### WHAT IS EXPECTED:
Repeat the listing below in full and exactly, but without its pictures.

### SUPPLIED MATERIAL:
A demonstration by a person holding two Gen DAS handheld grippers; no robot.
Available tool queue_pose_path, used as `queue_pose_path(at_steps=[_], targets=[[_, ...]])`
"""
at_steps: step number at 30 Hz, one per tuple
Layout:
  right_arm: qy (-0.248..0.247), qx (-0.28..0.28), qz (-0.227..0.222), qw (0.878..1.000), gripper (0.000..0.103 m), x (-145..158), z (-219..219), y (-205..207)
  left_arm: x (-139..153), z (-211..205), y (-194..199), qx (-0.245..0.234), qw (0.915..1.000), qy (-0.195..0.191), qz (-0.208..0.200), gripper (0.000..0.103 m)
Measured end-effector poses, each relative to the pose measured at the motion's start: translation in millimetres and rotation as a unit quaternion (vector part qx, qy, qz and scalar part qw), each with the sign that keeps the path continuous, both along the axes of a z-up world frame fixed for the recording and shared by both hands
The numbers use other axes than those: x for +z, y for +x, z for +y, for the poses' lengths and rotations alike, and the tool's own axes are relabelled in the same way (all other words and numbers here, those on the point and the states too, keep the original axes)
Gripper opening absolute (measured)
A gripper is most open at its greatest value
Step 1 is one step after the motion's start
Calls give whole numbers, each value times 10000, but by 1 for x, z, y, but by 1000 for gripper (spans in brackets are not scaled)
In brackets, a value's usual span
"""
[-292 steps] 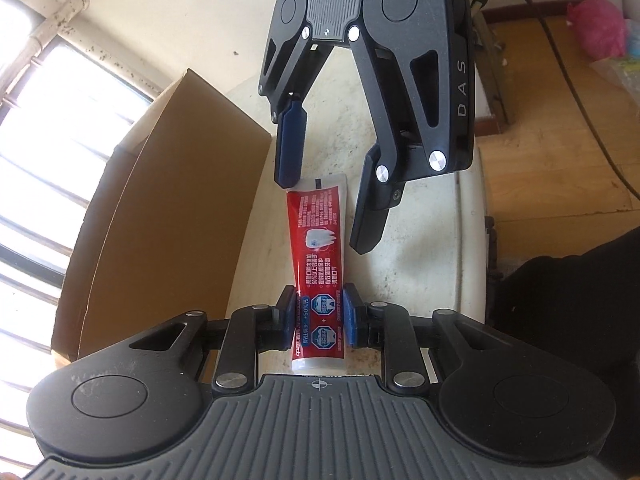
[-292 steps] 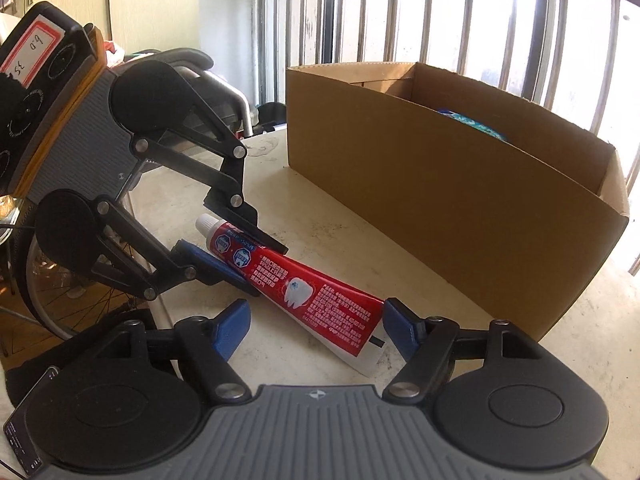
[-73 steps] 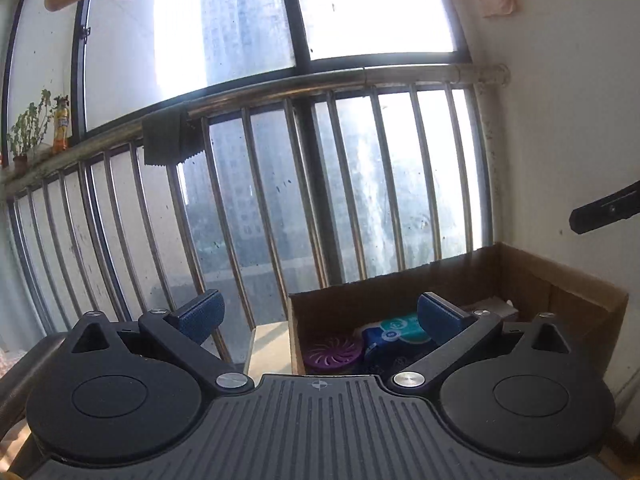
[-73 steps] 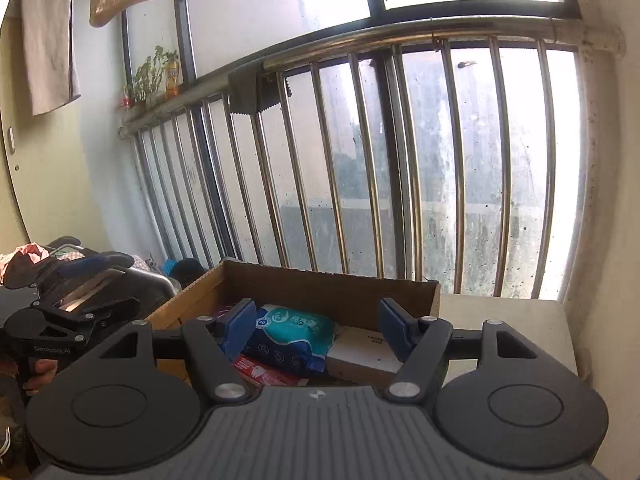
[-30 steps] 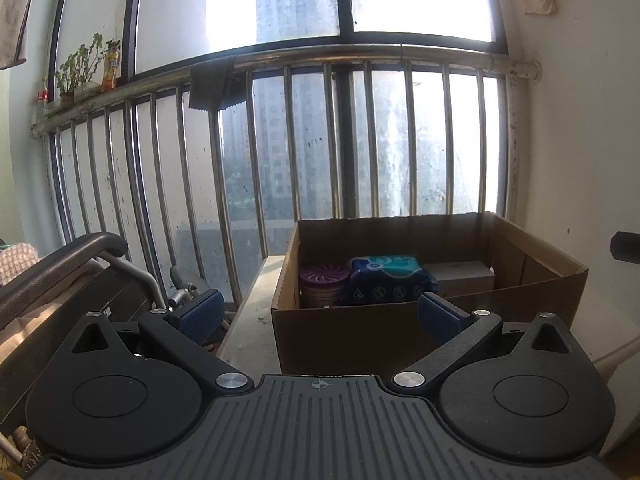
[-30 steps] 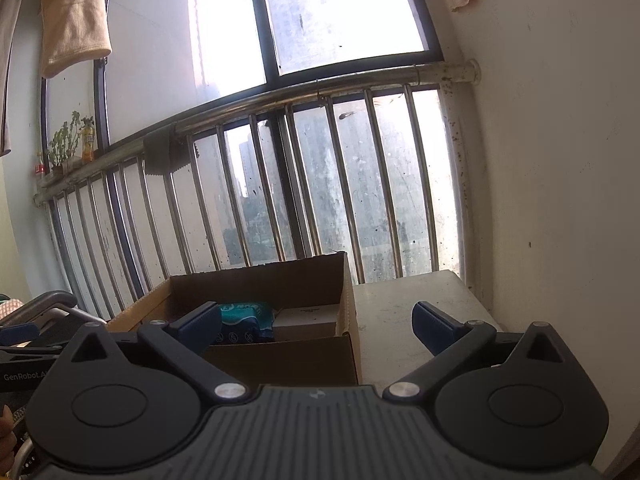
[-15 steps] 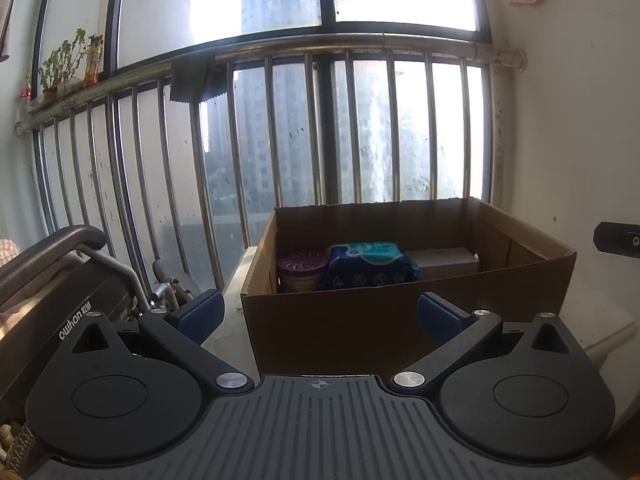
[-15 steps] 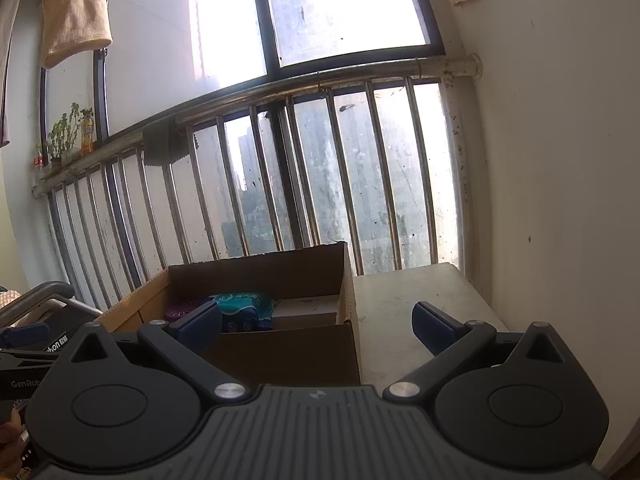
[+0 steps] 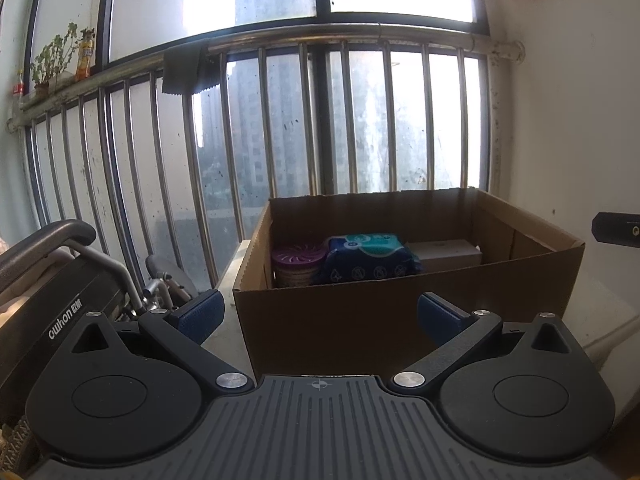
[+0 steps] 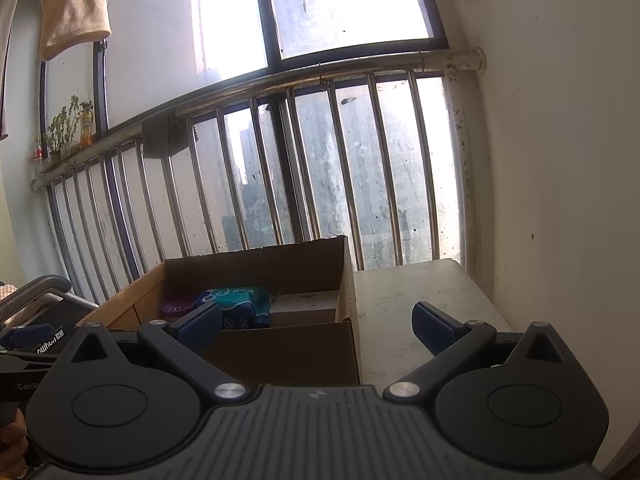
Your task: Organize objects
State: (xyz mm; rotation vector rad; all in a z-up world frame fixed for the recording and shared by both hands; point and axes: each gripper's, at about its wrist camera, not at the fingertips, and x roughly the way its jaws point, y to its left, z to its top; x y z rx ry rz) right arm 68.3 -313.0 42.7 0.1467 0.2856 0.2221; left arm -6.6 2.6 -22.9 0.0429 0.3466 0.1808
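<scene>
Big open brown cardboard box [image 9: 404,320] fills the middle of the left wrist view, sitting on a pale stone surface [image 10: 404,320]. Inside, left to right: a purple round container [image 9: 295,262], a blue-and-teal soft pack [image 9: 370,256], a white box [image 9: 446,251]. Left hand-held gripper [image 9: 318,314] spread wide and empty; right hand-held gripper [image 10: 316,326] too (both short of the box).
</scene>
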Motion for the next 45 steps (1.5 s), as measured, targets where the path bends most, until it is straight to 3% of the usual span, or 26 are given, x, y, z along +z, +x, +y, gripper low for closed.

### FINAL ANSWER:
A demonstration by a person holding two Gen DAS handheld grippers; no robot.
Available tool queue_pose_path, used as `queue_pose_path(at_steps=[_], targets=[[_, ...]])`
"""
at_steps: step number at 30 Hz, one per tuple
Layout:
  right_arm: qy (-0.248..0.247), qx (-0.28..0.28), qz (-0.227..0.222), qw (0.878..1.000), gripper (0.000..0.103 m), x (-145..158), z (-219..219), y (-205..207)
  left_arm: x (-139..153), z (-211..205), y (-194..199), qx (-0.245..0.234), qw (0.915..1.000), qy (-0.195..0.191), qz (-0.208..0.200), gripper (0.000..0.103 m)
Measured end-effector poses, each relative to the pose measured at the motion's start: translation in millimetres and rotation as a unit quaternion (vector part qx, qy, qz and scalar part qw), each with the sign that keeps the path continuous, both along the axes of a z-up world frame fixed for the recording and shared by both hands
The numbers use other axes than those: x for +z, y for +x, z for +y, for the poses' lengths and rotations alike, and the tool's own axes are relabelled in the same way (all other words and numbers here, those on the point and the states too, keep the original axes)
Gripper opening absolute (measured)
A gripper is most open at its greatest value
Step 1 is one step after the motion's start
Calls give whole numbers, each value times 10000, but by 1 for x, z, y, but by 1000 for gripper (spans in brackets are not scaled)
In brackets, a value's usual span
"""
[-292 steps] 
[-292 steps] 
[-73 steps] 
[-73 steps] 
[-30 steps] 
[-30 steps] 
[-15 steps] 
[-15 steps] 
[+0 steps] 
[+0 steps] 
Your task: Organize objects
State: (xyz mm; rotation vector rad; all in a z-up world frame fixed for the recording and shared by both hands; point and axes: each gripper's, at about its wrist camera, not at the fingertips, and x roughly the way its jaws point, y to its left, z to its top; x y z rx ry rz) right arm 68.3 -313.0 42.7 0.1467 0.2856 0.2221; left arm -6.6 2.6 -22.9 0.0429 0.3466 0.1808
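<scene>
Big open brown cardboard box [image 9: 404,320] fills the middle of the left wrist view, sitting on a pale stone surface [image 10: 404,320]. Inside, left to right: a purple round container [image 9: 295,262], a blue-and-teal soft pack [image 9: 370,256], a white box [image 9: 446,251]. Left hand-held gripper [image 9: 318,314] spread wide and empty; right hand-held gripper [image 10: 316,326] too (both short of the box).
</scene>
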Motion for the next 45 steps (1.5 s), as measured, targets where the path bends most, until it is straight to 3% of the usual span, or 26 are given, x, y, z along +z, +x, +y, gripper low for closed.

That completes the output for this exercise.